• _What this task involves_: In the data that follows, count the lines in which the word "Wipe" occurs, and report that figure alone.

(Extracted data entries)
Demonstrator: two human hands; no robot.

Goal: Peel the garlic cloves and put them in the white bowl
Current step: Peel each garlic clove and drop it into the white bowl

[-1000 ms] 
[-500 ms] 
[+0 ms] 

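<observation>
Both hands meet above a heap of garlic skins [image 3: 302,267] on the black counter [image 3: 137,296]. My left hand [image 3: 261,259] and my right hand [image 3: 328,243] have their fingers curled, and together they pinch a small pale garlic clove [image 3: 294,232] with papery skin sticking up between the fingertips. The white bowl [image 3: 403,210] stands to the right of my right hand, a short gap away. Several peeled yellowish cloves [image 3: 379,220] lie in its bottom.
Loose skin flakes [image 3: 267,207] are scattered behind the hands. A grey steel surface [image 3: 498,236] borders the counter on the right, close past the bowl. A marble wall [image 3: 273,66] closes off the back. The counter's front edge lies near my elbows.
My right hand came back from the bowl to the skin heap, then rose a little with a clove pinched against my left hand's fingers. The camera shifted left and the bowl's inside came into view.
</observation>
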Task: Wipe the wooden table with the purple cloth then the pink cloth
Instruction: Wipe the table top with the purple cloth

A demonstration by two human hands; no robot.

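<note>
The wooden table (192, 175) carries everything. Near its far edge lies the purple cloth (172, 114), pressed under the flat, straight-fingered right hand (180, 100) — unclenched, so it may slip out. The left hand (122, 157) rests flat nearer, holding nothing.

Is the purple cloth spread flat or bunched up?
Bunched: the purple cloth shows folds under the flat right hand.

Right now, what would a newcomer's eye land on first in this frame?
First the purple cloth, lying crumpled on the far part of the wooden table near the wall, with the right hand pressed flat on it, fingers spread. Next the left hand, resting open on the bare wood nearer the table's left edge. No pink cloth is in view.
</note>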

• _Problem solution_: 2